No hace falta ser sabio condecorado para darse cuenta de que, en el principio, la sociedad humana carecía de estados y gobiernos; que estos surgieron cuando los pueblos crecieron y se notó la necesidad de un órgano coordinador de la vida social, y gestor de las obras y servicios para beneficio común. De modo que desde siempre es el conjunto de cada sociedad el que crea sus propios bienes y servicios, que sumados constituyen la economía general. Al Estado moderno corresponde regularla y controlarla para evitar los excesos dañinos, pero no entorpecerla con reglas disfuncionales, de coerción y punición exacerbada.

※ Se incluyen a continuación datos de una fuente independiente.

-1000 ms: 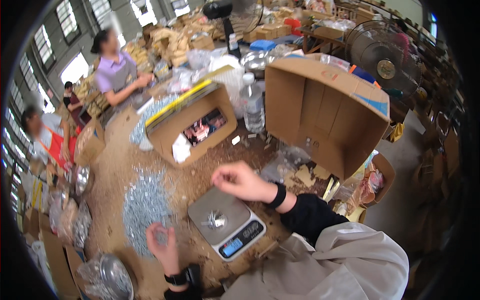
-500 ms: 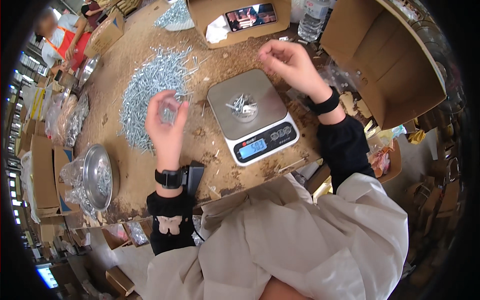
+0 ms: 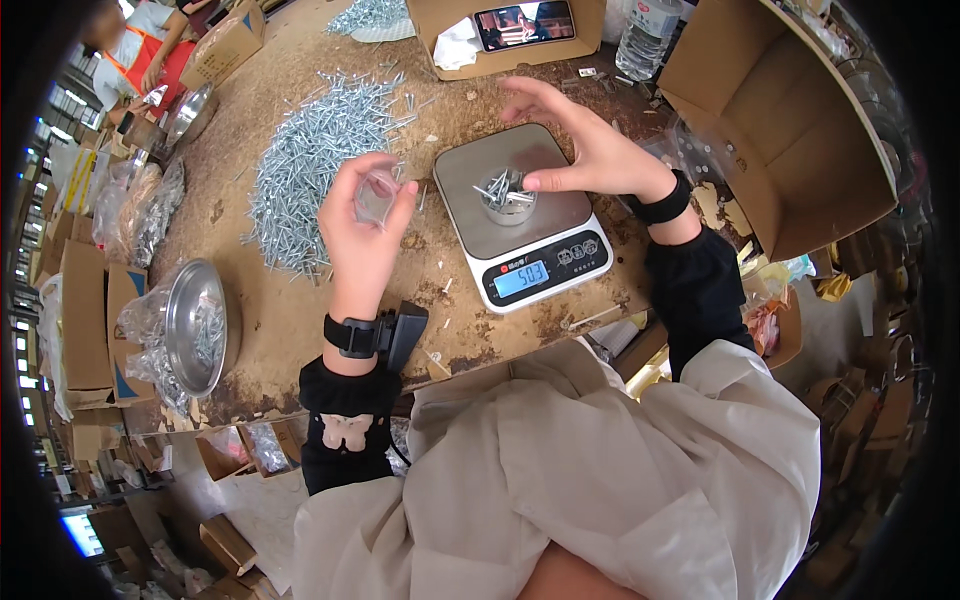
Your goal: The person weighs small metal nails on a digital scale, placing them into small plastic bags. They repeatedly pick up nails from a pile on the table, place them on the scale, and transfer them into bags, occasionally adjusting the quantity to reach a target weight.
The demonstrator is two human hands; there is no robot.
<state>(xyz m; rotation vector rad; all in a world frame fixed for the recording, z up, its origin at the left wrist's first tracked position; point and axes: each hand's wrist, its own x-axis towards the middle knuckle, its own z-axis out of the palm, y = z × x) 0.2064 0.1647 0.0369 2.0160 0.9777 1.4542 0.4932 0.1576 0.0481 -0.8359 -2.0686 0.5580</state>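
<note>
My left hand [image 3: 362, 205] is curled around a small clear plastic bag [image 3: 377, 198], whose mouth gapes between thumb and fingers. On the steel plate of a white digital scale [image 3: 490, 225] stands a small round clear cup [image 3: 510, 212] with silver screws and white plugs in it. My right hand [image 3: 590, 150] hovers over the right part of the plate, fingers spread, its thumb tip right at the cup's edge. Whether the thumb touches the cup, I cannot tell. A big heap of silver screws [image 3: 315, 170] lies beyond and left of my left hand.
At the left edge of the worn wooden table [image 3: 290, 350] sits a steel bowl [image 3: 203, 375] with some screws. An open cardboard box [image 3: 790, 120] stands at right, next to a water bottle [image 3: 648, 40]. A phone [image 3: 525, 25] rests in a carton behind. Another person in a red apron [image 3: 165, 60] works far left.
My right hand has come down and nearer to the cup, its fingers opening from a pinch. My left hand with the bag has shifted slightly right. The view has moved a little.
</note>
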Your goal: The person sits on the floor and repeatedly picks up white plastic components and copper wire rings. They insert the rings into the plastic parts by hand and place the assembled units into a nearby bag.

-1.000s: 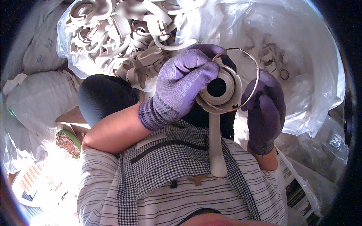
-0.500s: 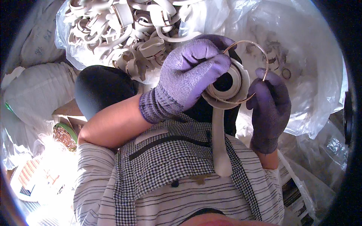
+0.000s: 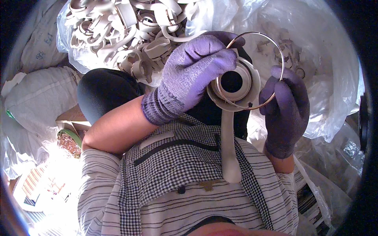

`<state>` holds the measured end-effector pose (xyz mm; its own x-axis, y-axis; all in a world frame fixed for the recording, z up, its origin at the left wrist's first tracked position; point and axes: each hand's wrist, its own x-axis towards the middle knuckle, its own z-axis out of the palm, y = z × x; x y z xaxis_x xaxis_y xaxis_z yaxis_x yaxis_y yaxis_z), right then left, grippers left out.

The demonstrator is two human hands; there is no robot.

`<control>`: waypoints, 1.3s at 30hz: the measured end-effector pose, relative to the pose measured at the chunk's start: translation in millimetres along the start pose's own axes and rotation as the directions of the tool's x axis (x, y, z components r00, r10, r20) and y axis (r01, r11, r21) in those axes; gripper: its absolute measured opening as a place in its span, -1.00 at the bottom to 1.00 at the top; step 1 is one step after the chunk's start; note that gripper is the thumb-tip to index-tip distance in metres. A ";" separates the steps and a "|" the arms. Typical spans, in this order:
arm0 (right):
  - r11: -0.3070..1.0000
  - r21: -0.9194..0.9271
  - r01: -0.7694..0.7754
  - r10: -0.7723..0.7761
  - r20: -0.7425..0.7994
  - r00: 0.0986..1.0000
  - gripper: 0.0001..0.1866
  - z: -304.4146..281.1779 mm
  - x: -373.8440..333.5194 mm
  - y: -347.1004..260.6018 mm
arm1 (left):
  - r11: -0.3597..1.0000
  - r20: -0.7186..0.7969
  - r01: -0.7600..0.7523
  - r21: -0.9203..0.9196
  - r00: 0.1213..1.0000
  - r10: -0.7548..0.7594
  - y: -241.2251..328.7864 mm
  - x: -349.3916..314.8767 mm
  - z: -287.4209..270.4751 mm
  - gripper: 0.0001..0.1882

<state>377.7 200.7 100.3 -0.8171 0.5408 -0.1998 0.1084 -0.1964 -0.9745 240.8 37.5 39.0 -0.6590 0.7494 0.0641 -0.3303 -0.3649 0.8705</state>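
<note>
A thin, shiny copper-coloured ring (image 3: 281, 53) is held up between my two gloved hands. My left hand (image 3: 193, 69), in a purple glove, pinches its left side between thumb and fingers. On its right side, my right hand (image 3: 286, 108), also gloved, closes its fingertips on the ring. Behind and below the ring is an off-white plastic part (image 3: 228, 129) with a round cup-like body, a dark round centre and a long handle pointing towards my chest. Whether my left hand also touches this part I cannot tell.
Many similar off-white handled parts (image 3: 128, 31) lie heaped in a clear bag at the far left. A transparent plastic bag (image 3: 319, 82) with small scraps spreads on the right. White sacks (image 3: 39, 96) and a green-rimmed container (image 3: 75, 135) of coppery rings are on the left, beside my knee (image 3: 108, 92).
The ring has risen slightly and moved right, tilting a little. My left hand has shifted slightly left and up, my right hand slightly right. The plastic part stays nearly in place.
</note>
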 end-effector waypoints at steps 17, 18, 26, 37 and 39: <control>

Hay que destrabar las iniciativas privadas y alentar sobre todo a aquellas empresas orientadas a la exportación de bienes y servicios, porque alrededor de ellas surgen otras que las complementan. Las exportaciones aumentan la masa de dinero circulante dentro del país, y de este modo dinamizan el comercio interno y el sector de los servicios, incluyendo la industria de la construcción, ya que sin poder adquisitivo nadie puede comprar viviendas ni contribuir para las obras públicas a cargo del Estado. También merecen apoyo especial las empresas con capacidad para atender el consumo en todo el territorio nacional, porque -igual que las exportadoras- propician, por su tamaño, el surgimiento de otros negocios afines y complementarios. Es así como se fomenta la creación, sostenimiento y desarrollo de las medianas, pequeñas y micro empresas.

Pero para destrabar la economía ecuatoriana hay que empezar por reformar o derogar las leyes y reglamentos inconvenientes, tarea que exige a los legisladores despojarse de ideologías líricas y prejuicios sociales, adoptando más bien una actitud pragmática que libere al Ecuador de tantos obstáculos para producir bienes y servicios, y para comercializarlos. Obviamente, para conseguirlo, primero tienen que aunar criterios los gremios empresariales y los sindicatos de trabajadores, a quienes en conjunto corresponde plantear proyectos de ley, o de reformas o derogación de las ya existentes, contando para eso con el respaldo del Gobierno nacional. Es en este caso donde debe primar la cultura del diálogo hacia un entendimiento consensuado.

* Periodista, exdirector ejecutivo de la Cámara de Comercio de Manta, fundador y director de REVISTA DE MANABÍ.